Un article récent a mis en lumière l’impact du changement climatique sur les habitudes alimentaires, en particulier la consommation accrue de sucre. Les chercheurs ont révélé des liens entre le réchauffement climatique, l’augmentation des températures et une hausse significative de l’ingestion de douceurs, avec des conséquences pour la santé.

Une étude parue dans la revue scientifique Nature Climate Change a montré qu’en raison du réchauffement climatique, les individus ont tendance à consommer davantage de sucreries et de boissons sucrées, entraînant des risques pour la salut. Selon les estimations, d’ici la fin du siècle, la consommation supplémentaire de sucre pourrait augmenter d’environ 3 grammes par jour, augmentant ainsi le risque de diverses pathologies. Parmi celles-ci figurent l’insulinorésistance (diabète de type 2), l’obésité, les maladies cardiovasculaires, la sindrome métabolique, les caries dentaires, l’inflammation chronique et bien d’autres. Une étude récente menée par des scientifiques de l’Université de la Santé de la Floride et du Markey Cancer Center de l’Université du Kentucky a même révélé qu’un régime riche en sucres (et en graisses) est lié à un risque accru de cancer du poumon, une maladie traditionnellement associée à la consommation de tabac et à l’pollution atmosphérique.

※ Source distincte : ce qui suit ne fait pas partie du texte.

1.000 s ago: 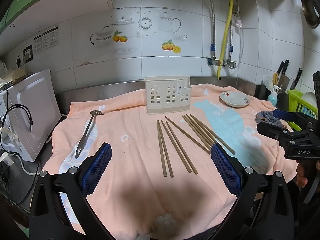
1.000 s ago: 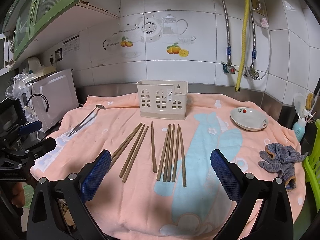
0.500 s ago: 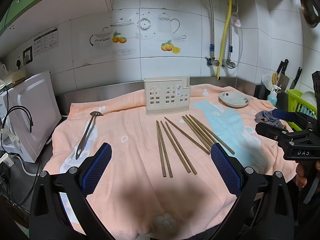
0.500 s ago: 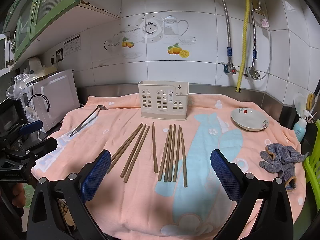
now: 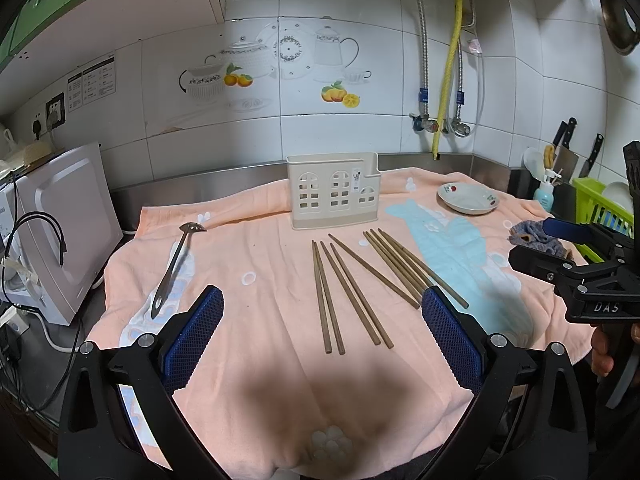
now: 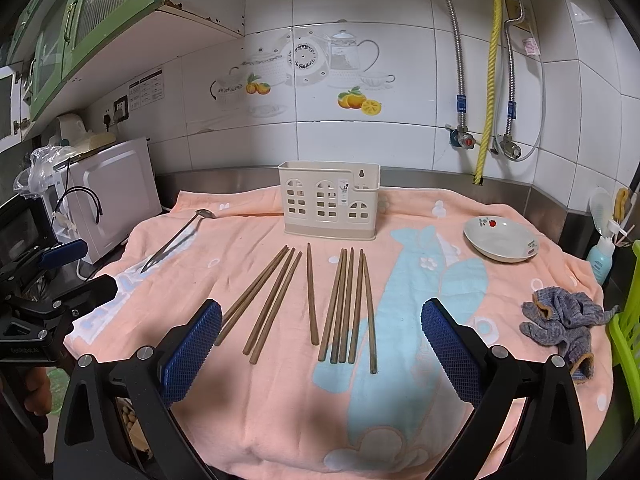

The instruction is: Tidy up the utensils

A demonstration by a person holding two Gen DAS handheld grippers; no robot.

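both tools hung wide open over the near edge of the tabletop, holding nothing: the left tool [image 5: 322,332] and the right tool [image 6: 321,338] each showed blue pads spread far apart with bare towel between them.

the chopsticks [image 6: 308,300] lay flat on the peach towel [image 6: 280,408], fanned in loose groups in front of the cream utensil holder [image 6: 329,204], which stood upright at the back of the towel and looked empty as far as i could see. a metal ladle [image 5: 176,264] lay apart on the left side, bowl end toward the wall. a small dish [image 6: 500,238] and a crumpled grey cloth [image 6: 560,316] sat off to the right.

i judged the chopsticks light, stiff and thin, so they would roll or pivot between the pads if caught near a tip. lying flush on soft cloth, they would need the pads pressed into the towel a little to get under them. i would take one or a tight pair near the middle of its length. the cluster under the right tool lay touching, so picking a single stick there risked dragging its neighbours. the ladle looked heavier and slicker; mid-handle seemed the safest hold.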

Un groupe de recherche international, dirigé par des scientifiques de la Faculté des Sciences de la Terre et de l’Environnement de l’Université de Cardiff (Royaume-Unis), a établi le lien entre le changement climatique, provoqué par les émissions de dioxyde de carbone (CO2) et d’autres gaz à effet de serre résultant des activités humaines. Ils ont travaillé en partenariat avec des collègues d’instituts variés tels que la Faculté des Affaires Publiques de l’Université de Zhejiang (Chine), la Faculté des Sciences Navales et de l’Océan de l’Université de Southampton et le Département d’Économie Environnementale et des Ressources Naturelles de l’Université du Rhode Island.
Les chercheurs, sous la direction du professeur Pan He, ont tiré leurs conclusions après avoir examiné l’évolution des habitudes alimentaires des Américains entre 2004 et 2019, période durant laquelle une nette augmentation des températures moyennes a été enregistrée. En observant ce qui était présent dans les caddies de courses (via des questionnaires ciblés) des familles, ils ont constaté une hausse significative de la consommation de glaces, desserts et boissons glacées, souvent choisies pour lutter contre la chaleur estivale.
Selon les calculs, pour chaque degré supplémentaire de température moyenne, les personnes ajoutaient 0,70 grammes de sucre par jour. Les prévisions indiquent qu’à la fin du siècle, cette quantité pourrait atteindre jusqu’à 2,99 grammes supplémentaires par jour. Bien que l’étude soit réalisée aux États-Unis, où la consommation de boissons sucrées est élevée, les réfrigérateurs d’autres régions se remplissent aussi souvent de boissons, de glaces et d’autres produits sucrés, particulièrement l’été. Les chercheurs ont noté que les aliments sucrés étaient surtout en hausse au sein des ménages à faible revenu, car beaucoup de ces produits sucrés sont également parmi les plus abordables. Selon les directives de l’Organisation Mondiale de la Santé (OMS) mentionnées par la Fondation Veronesi, les sucres ajoutés ne devraient jamais dépasser 50 grammes par jour (soit 12 cuillères à café), avec une recommandation de rester idéalement autour de la moitié de ce montant. L’American Heart Association, quant à elle, préconise que les sucres ajoutés ne dépassent pas les 36 grammes par jour pour les hommes et 26 grammes pour les femmes.
“Nos résultats soulignent le besoin urgent de réduire les risques de santé liés à une consommation excessive de sucres ajoutés et d’explorer des adaptations alimentaires face aux changements climatiques”, ont déclaré He et ses collègues dans le résumé de l’étude, en tenant compte des maladies associées à un excès de sucres. Remplacer ces sucres par des édulcorants ne serait pas une bonne approche puisque, selon une étude récente publiée dans Nature Metabolism, ces produits modifient la perception de la satiété et stimulent la faim. Les détails de la nouvelle étude intitulée “L’augmentation des températures accroît l’apport en sucres ajoutés de manière disproportionnée chez les groupes défavorisés aux USA” sont disponibles dans Nature Climate Change.